本研究使用OVS-2採樣管進行果農農藥暴露之空氣採樣,共採得24個空氣樣本;生物偵測部分,則於果農噴藥前後收集其尿液樣本,並以果農家人及一般民眾作為對照組,對照組只收集早上尿液樣本,合計採得尿液樣本數共117個,經去除濃度太濃或太稀之尿液樣本後,實際統計分析的尿液樣本數為91個。
研究結果顯示,噴藥後果農尿液中平均dimethyl alkylphosphate (DMAP)和diethyl alkylphosphate (DEAP)濃度顯著高於噴藥前,且DMAP和DEAP在噴藥後2-4小時內會達到最高濃度。
在各族群之二烷基磷酸鹽濃度比較分析中發現,在去除2個極端值的學生尿液樣本之後,DMAP濃度在果農、果農家人、公務員和學生分別為272.15 ± 212.76、290.76 ± 223.67、204.47 ± 234.20和143.03 ± 208.25 nmol/L;DEAP濃度分別為104.09 ± 53.48、98.17 ± 63.92、23.20 ± 49.63和79.78 ± 67.85 nmol/L;DAP濃度分別為376.24 ± 229.21、288.92 ± 213.36 、227.68 ± 237.84 和222.81 ± 204.89 nmol/L。以平均值來看,DMAP以果農家人最高,DEAP和DAP以果農最高。果農之DEAP濃度顯著高於公務員且果農之DAP濃度顯著高於學生,若以濃度分布的百分位來看,則第50百分位濃度均以果農為最高。值得注意的是果農家中兒童之尿液DAP濃度與果農差不多,且比一般族群偏高。

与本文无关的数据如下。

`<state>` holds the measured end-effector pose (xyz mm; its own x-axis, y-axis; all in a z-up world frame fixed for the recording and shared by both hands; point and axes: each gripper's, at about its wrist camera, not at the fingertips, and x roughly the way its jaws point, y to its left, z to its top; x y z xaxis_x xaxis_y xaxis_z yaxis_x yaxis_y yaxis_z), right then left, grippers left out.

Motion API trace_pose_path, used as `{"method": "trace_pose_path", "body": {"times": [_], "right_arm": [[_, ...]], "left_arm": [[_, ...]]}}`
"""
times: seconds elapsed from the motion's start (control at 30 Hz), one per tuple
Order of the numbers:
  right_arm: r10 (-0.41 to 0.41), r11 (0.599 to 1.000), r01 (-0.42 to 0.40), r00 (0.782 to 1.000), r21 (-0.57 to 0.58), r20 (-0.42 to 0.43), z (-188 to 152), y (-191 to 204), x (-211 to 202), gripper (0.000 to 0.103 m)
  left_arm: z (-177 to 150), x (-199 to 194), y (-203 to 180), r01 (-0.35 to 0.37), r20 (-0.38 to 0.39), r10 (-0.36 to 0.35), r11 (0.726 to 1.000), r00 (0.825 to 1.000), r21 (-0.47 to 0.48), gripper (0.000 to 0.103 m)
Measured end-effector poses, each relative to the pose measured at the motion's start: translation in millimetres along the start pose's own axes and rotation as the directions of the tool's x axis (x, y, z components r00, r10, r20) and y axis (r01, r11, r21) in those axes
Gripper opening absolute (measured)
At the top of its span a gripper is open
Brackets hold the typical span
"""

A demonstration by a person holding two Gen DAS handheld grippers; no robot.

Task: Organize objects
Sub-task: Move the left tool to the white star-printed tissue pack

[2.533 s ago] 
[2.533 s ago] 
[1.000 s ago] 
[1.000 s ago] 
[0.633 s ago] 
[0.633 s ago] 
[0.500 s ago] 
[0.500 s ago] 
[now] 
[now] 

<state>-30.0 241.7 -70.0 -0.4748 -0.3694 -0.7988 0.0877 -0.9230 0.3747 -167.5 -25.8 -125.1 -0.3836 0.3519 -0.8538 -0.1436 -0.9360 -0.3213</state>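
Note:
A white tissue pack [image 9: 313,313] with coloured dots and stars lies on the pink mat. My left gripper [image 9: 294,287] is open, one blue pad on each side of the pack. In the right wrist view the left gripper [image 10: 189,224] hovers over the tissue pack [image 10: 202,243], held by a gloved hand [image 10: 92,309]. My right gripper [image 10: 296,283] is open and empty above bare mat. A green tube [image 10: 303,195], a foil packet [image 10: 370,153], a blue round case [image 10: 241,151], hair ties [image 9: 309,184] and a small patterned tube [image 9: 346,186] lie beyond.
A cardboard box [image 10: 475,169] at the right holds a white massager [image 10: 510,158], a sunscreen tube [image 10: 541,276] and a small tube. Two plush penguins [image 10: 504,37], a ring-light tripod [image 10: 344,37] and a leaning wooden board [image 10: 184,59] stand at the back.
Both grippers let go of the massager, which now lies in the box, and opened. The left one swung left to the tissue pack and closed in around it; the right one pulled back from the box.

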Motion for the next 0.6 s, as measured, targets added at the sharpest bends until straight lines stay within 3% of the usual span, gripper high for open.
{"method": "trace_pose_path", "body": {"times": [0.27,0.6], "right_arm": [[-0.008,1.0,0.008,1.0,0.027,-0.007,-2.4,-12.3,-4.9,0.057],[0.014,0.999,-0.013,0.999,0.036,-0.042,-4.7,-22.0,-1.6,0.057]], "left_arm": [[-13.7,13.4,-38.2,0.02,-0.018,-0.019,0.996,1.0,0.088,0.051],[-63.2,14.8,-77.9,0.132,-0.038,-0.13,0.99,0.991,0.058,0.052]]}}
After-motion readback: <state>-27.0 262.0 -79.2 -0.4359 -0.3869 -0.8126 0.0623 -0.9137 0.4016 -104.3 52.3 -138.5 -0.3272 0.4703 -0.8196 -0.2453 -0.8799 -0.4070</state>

本研究發現,各族群之受測者皆可檢出二烷基磷酸鹽代謝物,且部分代謝物之濃度偏高,顯示無論哪一個族群都普遍暴露到有機磷農藥,暴露來源可能為環境衛生用藥或蔬菜農藥殘留;至於果農及其家人平均值偏高的原因,可能來自額外的噴藥暴露,另外,本研究認為,農村用藥造成孩童的二烷基磷酸鹽濃度偏高的事實不容忽視,本研究已建立有機磷代謝物方法且提供國人有機磷暴露情形之初步資料。有利於未來我國人尿中二烷基磷酸鹽代謝物濃度之長期監測系統之建立。
Organophosphorus pesticides are widely used in agriculturial, housing, or commercial purposes. It is known that these pesticides would cause neurons system disease through activating acetyl-cholinesterase inhibitor. Our study aims to measure the organophosphorus pesticides exposure level among general population and pesticide sprayer while spraying, and the relationship of external exposure level and internal metabolic concentration. We established the coincident condition for GC/MS analysis of 6 classes of organophosphorus metabolites, DAP, and followed with detecting the urinary level of dialkyl phosphate (DAP), organophosphorus pesticides metabolite, as the biomoniter marker.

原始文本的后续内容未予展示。